Abstract Introduction/Objective Autoimmune gastritis (AG) is characterized by oxyntic glands destruction, metaplasia, enterochromaffin-like endocrine cell abnormality and G-cell hyperplasia with hypergastrinemia. The gastrin level can be extraordinarily high in certain cases to justify suspicion of Zollinger-Ellison syndrome. We herein report one such case and discuss clinical implication of a grading system for G-cell hyperplasia to correlate histology with gastrin levels. Methods/Case Report The patient was a symptomatic 65 year-old female with hypergastrinemia (2,068 pg/mL), negative abdomen/pelvis CT scan, positive anti-intrinsic factor and anti-parietal cell antibodies. Under esophagogastroduodenoscopy, biopsies were obtained from gastric cardia, fundus, corpus, incisura angularis, and antrum. Morphology and immunostains confirmed autoimmune gastritis. Diffuse linear pattern G-cell hyperplasia was evident in antrum and incisura angularis, counting up to 200 G-cells per linear millimeter. One study defined G-cell hyperplasia as >140 gastrin-positive cells per linear millimeter while another proposed a 2-tier stratification, i.e., simple hyperplasia (4-5 cells for each gland) and linear hyperplasia (continuous chain-like distribution of G-cells). Such scoring, however, was largely qualitative and fell short in delineating the extent of G-cell hyperplasia and correlation with gastrinemia.

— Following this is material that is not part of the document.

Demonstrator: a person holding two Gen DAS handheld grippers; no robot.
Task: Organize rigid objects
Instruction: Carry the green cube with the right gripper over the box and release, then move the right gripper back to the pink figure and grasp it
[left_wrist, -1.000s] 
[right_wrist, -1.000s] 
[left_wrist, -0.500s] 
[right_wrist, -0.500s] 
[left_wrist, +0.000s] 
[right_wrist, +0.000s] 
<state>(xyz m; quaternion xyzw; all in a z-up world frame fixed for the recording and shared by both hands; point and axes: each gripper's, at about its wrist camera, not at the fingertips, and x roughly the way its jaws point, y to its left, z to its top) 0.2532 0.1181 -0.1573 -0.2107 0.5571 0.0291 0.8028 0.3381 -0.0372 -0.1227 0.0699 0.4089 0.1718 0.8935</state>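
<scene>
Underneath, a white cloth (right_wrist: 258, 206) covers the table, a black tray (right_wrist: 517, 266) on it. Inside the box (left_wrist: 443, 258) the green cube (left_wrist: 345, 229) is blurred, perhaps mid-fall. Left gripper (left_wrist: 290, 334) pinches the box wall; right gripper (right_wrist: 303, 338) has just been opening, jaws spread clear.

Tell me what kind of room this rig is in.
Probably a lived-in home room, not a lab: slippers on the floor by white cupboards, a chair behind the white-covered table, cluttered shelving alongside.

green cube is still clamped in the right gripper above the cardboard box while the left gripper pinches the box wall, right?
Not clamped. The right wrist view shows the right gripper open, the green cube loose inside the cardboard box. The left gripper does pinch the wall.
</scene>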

Results (if a Case Study enter NA) NA Conclusion Lack of G-cell grading system hindered our unequivocal determination of the G-cell hyperplasia as underlying or contributing cause of hypergastrenemia. The unique features of our case highlighted the necessity for installing a practical grading system that incorporates G-cell density, pattern (linear vs. nodular), extent of involved areas, other features of AG to correspond to gastrin level. With accumulation of clinical information, one such grading system is feasible and will improve our knowledge and patient care.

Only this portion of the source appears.